Page 13: Expression Meaning

tipe T bentuk dalam L, maka L memiliki sifat P , dan (b) Untuk setiap bahasa L, jika L memiliki

sifat P , maka M akan tersedia sebagai makna dari sebuah tipe T dalam bentuk L.

Sekarang ini, bagaimanapun, tidak banyak diketahui mengenai pola variasi crosslinguistic (lintas

bahasa) di bidang kekuatan ekspresif untuk meyakinkan dalam mendukung sebuah tatanan

signifikan dari ke-universalan-nya. Namun demikian, beberapa pekerjaan di tipologi linguistik

telah menunjuk ke arah kemungkinan korelasi antara kekuatan ekspresif dan berbagai sifat

linguistik lainnya. Misalnya, dalam tipologi fonologis, telah disarankan bahwa intonasi dikaitkan

dengan kurangnya kekuatan ekspresif dalam bahasa tonal (yang mempergunakan gaya suara)

dibanding mereka yang non-tonal.
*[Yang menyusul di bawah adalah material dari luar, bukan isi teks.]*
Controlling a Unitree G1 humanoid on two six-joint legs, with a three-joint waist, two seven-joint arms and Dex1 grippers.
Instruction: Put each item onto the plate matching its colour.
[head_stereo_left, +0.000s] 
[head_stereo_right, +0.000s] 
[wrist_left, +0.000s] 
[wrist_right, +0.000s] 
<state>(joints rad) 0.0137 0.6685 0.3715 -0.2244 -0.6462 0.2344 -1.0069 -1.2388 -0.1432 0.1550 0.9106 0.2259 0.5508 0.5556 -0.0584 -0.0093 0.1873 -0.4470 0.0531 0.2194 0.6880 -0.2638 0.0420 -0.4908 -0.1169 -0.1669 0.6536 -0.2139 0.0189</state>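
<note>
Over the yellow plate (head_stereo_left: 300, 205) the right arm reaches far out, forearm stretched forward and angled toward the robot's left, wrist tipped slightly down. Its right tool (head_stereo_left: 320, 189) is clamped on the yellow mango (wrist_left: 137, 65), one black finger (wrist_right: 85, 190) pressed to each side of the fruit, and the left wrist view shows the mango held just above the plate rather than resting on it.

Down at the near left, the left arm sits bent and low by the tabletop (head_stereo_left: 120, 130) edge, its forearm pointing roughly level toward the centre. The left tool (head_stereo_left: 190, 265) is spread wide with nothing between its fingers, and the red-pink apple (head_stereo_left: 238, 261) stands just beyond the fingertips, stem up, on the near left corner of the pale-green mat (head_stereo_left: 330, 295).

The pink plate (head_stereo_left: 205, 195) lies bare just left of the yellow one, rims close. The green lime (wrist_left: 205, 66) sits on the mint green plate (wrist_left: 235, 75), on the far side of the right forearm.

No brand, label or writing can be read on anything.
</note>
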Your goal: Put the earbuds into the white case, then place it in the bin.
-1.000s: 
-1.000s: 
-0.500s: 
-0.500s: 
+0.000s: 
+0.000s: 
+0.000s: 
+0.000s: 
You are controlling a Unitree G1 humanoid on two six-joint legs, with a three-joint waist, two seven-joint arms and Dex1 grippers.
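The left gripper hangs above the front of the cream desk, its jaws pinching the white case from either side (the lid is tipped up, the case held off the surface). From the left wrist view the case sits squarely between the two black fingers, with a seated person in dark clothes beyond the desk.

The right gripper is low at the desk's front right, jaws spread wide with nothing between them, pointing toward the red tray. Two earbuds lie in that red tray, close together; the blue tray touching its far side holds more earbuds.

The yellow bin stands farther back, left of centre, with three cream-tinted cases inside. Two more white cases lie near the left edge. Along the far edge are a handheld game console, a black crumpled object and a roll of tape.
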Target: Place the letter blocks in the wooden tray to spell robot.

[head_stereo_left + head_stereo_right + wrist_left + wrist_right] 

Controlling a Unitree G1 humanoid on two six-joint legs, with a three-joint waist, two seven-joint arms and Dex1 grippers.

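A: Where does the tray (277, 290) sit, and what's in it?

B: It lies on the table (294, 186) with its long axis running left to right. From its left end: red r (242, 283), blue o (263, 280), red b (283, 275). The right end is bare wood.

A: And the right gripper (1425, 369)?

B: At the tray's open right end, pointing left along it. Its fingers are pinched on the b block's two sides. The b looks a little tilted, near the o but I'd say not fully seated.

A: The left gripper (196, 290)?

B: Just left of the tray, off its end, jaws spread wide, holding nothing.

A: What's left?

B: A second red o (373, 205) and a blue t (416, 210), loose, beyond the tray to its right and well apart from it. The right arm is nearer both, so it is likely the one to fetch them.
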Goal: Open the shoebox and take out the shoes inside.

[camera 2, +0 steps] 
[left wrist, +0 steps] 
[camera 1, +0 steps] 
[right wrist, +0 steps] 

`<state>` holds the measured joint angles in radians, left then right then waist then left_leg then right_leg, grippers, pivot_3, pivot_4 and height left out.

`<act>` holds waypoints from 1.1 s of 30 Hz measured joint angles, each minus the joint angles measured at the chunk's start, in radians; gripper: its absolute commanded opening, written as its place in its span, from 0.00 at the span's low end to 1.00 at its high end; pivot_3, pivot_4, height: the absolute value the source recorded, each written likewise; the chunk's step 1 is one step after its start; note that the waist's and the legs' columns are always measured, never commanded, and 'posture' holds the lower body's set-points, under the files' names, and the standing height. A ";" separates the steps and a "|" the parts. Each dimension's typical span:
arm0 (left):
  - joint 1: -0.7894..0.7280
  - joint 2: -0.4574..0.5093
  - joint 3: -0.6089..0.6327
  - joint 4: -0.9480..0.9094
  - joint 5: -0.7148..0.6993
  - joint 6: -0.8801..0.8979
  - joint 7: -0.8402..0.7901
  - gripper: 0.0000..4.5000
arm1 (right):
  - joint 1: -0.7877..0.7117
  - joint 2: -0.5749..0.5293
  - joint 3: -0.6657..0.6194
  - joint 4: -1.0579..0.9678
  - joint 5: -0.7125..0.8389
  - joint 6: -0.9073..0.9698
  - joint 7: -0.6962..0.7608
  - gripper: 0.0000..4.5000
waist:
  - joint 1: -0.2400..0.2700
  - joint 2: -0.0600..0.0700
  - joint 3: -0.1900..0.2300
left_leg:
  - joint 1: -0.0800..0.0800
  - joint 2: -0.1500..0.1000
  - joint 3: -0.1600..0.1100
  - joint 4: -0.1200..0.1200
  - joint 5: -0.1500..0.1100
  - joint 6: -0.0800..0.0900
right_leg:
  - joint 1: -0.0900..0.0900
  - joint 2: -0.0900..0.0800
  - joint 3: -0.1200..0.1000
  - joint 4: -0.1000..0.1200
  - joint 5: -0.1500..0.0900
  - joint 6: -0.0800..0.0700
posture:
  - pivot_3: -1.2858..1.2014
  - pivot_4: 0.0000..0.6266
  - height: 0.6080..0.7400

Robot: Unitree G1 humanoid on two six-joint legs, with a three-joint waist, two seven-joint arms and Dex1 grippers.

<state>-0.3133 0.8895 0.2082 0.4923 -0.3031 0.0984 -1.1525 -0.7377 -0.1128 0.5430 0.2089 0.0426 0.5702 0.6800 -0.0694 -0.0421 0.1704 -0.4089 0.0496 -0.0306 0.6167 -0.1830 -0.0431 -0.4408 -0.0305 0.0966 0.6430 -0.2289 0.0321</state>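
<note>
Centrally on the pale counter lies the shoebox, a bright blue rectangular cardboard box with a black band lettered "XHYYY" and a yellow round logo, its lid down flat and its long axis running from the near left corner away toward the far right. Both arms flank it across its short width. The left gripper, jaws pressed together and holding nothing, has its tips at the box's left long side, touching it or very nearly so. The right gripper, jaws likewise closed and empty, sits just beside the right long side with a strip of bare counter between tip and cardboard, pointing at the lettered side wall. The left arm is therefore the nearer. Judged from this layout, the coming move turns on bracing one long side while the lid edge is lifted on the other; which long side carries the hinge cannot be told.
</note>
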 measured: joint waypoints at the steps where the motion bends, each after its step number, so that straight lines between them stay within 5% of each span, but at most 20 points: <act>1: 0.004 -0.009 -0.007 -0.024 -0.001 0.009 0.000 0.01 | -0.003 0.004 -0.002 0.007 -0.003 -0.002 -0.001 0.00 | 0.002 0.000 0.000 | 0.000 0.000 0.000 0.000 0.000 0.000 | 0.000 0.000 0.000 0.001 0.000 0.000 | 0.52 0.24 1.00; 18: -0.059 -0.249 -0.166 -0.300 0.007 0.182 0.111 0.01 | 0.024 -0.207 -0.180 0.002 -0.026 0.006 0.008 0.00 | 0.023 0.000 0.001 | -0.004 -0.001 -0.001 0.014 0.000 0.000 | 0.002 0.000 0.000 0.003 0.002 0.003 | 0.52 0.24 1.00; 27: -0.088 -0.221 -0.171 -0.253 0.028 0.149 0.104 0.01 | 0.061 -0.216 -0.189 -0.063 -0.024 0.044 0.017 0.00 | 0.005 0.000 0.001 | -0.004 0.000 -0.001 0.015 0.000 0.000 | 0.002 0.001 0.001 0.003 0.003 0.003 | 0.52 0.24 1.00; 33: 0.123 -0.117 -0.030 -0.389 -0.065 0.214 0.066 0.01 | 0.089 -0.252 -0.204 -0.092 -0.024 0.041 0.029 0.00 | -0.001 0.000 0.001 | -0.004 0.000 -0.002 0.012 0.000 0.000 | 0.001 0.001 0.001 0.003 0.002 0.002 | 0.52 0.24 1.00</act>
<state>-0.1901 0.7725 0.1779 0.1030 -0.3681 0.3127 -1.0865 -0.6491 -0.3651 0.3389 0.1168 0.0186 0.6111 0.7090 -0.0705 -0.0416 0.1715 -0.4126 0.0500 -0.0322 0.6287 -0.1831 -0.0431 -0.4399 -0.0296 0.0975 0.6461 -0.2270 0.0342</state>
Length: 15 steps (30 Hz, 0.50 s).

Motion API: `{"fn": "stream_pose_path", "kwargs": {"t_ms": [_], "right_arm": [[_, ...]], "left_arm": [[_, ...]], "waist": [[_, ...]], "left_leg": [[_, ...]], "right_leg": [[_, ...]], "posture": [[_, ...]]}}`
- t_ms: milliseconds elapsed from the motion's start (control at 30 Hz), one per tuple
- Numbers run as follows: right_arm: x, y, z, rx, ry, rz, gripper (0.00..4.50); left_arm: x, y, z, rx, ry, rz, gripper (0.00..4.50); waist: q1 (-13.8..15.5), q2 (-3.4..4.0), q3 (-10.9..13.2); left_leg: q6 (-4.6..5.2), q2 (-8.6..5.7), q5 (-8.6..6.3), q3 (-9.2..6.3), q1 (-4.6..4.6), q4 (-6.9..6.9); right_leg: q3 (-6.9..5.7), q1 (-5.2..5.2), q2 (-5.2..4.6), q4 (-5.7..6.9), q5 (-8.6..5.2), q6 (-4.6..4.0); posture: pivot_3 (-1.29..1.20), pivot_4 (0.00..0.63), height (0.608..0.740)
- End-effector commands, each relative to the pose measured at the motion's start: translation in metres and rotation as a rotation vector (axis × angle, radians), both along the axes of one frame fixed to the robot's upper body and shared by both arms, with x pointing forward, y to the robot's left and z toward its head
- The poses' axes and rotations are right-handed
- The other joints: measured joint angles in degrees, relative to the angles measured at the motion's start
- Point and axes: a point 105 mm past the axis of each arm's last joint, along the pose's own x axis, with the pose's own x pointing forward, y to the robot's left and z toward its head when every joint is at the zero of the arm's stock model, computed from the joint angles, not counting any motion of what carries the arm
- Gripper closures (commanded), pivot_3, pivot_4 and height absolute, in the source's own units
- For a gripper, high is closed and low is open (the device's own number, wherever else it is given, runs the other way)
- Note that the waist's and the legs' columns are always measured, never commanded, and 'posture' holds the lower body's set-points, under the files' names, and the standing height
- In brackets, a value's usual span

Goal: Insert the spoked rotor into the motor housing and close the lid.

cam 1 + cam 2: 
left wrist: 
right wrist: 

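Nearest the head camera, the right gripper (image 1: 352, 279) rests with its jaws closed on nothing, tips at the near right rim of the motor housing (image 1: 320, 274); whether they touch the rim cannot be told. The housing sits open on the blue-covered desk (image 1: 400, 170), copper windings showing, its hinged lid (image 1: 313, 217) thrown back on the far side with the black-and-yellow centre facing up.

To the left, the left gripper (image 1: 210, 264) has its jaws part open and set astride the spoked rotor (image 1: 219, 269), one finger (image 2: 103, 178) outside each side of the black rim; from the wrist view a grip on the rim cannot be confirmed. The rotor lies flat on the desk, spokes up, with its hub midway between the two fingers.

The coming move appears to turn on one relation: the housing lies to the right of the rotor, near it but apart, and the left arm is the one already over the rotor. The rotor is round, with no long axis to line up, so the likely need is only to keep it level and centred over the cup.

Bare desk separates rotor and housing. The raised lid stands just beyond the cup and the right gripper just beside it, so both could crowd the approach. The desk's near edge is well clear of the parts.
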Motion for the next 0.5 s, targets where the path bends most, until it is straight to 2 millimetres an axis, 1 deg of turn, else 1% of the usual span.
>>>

Sama halnya, dalam tipologi morfologi, kata umumnya

diberkahi dengan kurangnya kekuatan ekspresif dalam bahasa yang terisolasi daripada yang

synthetic (tiruan), dan kurangnya kekuatan ekspresif di bahasa synthetic daripada yang

polysynthetic, seperti Bahasa Australia Mayali, di mana satu kata gayauganjngunihmiwagecan

bisa berarti ‘anak yang merangkak dan memakan daging’. Sejalan dengan itu, dalam sintaksis

typology, kalimat umumnya kurang dilengkapi dengan kekuatan ekspresif dalam seperti bahasa

Inggris dan bahasa Eropa lainnya dibandingkan dalam beberapa bahasa Papua biasa disebut

klausa tipe berantai, di mana satu kalimat dapat menceritakan serangkaian peristiwa yang, di

sebagian besar bahasa lainnya, akan membutuhkan urutan kalimat yang lebih panjang.

Sementara beberapa fakta dan generalisasi tentang kekuatan ekrepresif dari sebuah bahasa dapat

dipertanggungjawabkan untuk kaidah tipologi linguistik, yang lain tampaknya akan dihasilkan

melalui faktor extralinguistik, sementara yang lain akan menolak terhadap apapun jeni

penjelasan, daripada mencerminkan kesewenang-wenangan dari bahasa dan struktur linguistik.